ユーロドル、1.09ドル台が重い 4月利下げの示唆はないとの見方=NY為替

配信元:みんかぶFX
著者:MINKABU PRESS
 ユーロドルは海外市場に入ってじり安の展開が見られており、1.08ドル台後半で推移している。ロンドン時間の朝方は1.09ドル台前半で推移していた。本日1.0845ドルl付近に来ている200日線の上は維持しているものの、ユーロドルは1.09ドル台が次第に重くなって来ている印象もある。
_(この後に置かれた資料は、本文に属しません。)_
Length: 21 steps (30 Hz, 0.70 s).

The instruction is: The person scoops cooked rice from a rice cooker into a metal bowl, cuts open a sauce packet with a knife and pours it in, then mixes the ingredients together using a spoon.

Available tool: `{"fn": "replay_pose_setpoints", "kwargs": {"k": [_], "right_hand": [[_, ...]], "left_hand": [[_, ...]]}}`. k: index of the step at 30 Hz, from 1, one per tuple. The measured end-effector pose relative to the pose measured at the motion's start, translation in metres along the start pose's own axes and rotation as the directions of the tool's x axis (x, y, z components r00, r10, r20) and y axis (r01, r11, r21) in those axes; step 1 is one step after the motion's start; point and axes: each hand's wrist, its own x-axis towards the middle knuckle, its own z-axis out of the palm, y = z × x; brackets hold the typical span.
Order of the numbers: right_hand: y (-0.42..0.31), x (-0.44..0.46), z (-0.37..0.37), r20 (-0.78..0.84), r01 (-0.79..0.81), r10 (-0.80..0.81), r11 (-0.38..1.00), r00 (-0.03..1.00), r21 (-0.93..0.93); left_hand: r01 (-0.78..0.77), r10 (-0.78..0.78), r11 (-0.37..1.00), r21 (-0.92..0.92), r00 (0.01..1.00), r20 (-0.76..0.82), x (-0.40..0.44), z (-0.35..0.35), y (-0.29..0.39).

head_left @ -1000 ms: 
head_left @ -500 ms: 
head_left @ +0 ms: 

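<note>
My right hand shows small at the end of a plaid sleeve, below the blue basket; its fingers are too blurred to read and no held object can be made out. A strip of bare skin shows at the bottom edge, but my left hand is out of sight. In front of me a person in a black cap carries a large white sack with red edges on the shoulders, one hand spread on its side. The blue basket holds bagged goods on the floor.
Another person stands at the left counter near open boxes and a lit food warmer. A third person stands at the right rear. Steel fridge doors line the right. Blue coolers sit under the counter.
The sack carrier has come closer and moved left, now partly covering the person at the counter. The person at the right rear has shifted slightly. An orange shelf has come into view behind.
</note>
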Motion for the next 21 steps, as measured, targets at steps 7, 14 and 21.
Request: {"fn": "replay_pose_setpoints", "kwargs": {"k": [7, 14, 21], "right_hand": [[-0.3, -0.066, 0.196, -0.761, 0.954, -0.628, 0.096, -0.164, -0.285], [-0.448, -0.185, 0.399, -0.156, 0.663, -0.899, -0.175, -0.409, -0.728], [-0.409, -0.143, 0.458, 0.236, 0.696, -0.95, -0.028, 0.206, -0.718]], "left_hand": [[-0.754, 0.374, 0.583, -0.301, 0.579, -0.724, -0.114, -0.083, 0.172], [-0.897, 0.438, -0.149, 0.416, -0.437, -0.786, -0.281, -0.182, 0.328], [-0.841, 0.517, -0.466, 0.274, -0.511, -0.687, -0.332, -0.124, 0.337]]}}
 今週はECB理事会が開催されるが、据え置きが確実視されている。市場の注目は声明やラガルド総裁の会見だが、市場で期待が高まっている4月利下げの可能性を示唆することはないと見られている。現時点では6月利下げ開始の見通しで変わらないとの見方も出ているようだ。最近数週間の限られたデータから、予想を変更する理由は得られなかったという。どちらかといえば、ECB理事のレトリックも6月利下げ観測をフォローしているようにも思われるという。

 インフレは鈍化しているものの、賃金上昇がECBの利下げ期待を拒んでいるという。そのためECBが第1四半期の賃金上昇率の全容が明らかになる前の4月の理事会で、利下げを示唆するためには、今後発表されるデータとECBスタッフの見通しに十分な下方修正が必要となるが、その可能性は小さいという。